This scenario was given more context when the Epstein files included photographs showing him on the floor crouched over an impassive young female. For legal reasons, news outlets continued to report his strenuous denial of any wrongdoing, but the mainstream mass media, the public, the King and parliamentarians were all to adopt their own criticisms and sanctions against him in advance of any police action or court prosecution. (His subsequent arrest was not in relation to alleged sexual misconduct but about exploring evidence of financial misconduct in a public office.) 

The Mountbatten-Windsor case is an example to be placed in the bottom right cell of Table 1.  The same is true in relation to the disgraced UK ambassador to the US, Peter Mandelson, another associate of Epstein, who found himself unable to recall frequent email contact with him, after his conviction for sexual offences. He also could not remember Epstein giving him the large sum of $75,000 in 2003/4.  Mandelson was arrested in relation to financial misconduct in a public office within a week of his old friend and business colleague.

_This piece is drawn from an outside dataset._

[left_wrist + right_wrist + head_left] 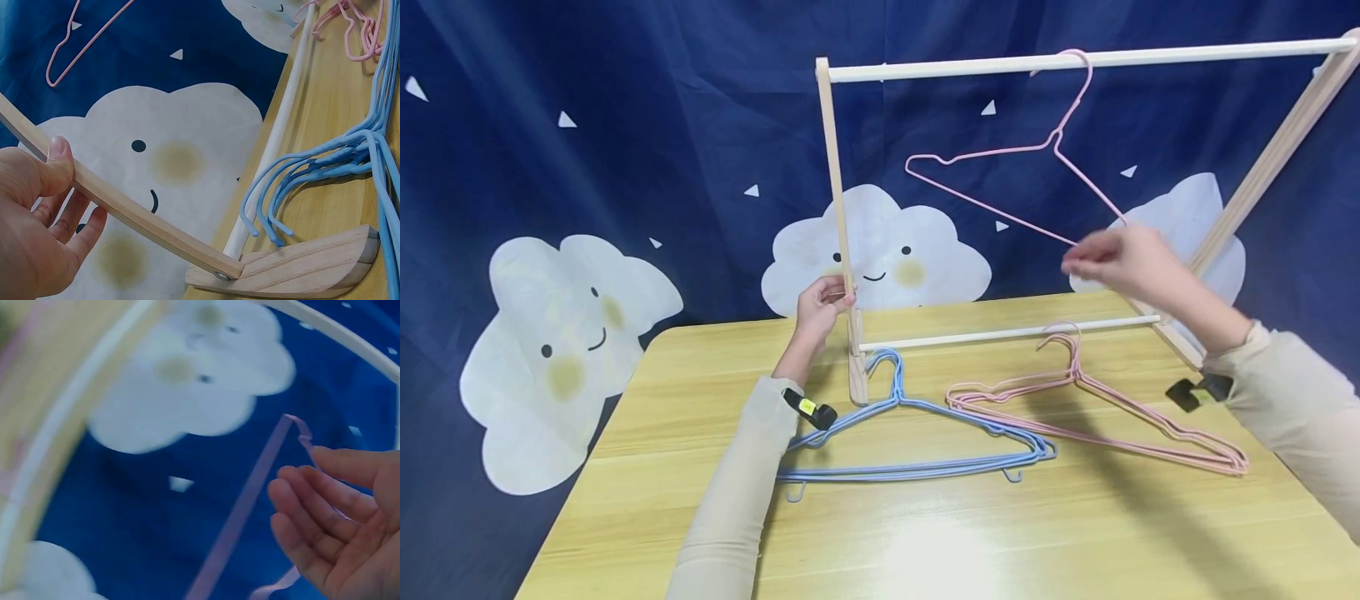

Another example to be considered in the bottom right cell of Table 1 is the sole suspect in the rape and murder of Martine Vik Magnussen in 2008. The Yemeni prince Farouk Abdulhak fled to his home country and awaits extradition to the UK. At first claiming his innocence, in 2023 he subsequently, admitted responsibility for the crime note as a recovered memory, emerging from the haze of a past affected by sexual and emotional arousal, drink and drugs (https://www.bbc.co.uk/news/uk-65033048). 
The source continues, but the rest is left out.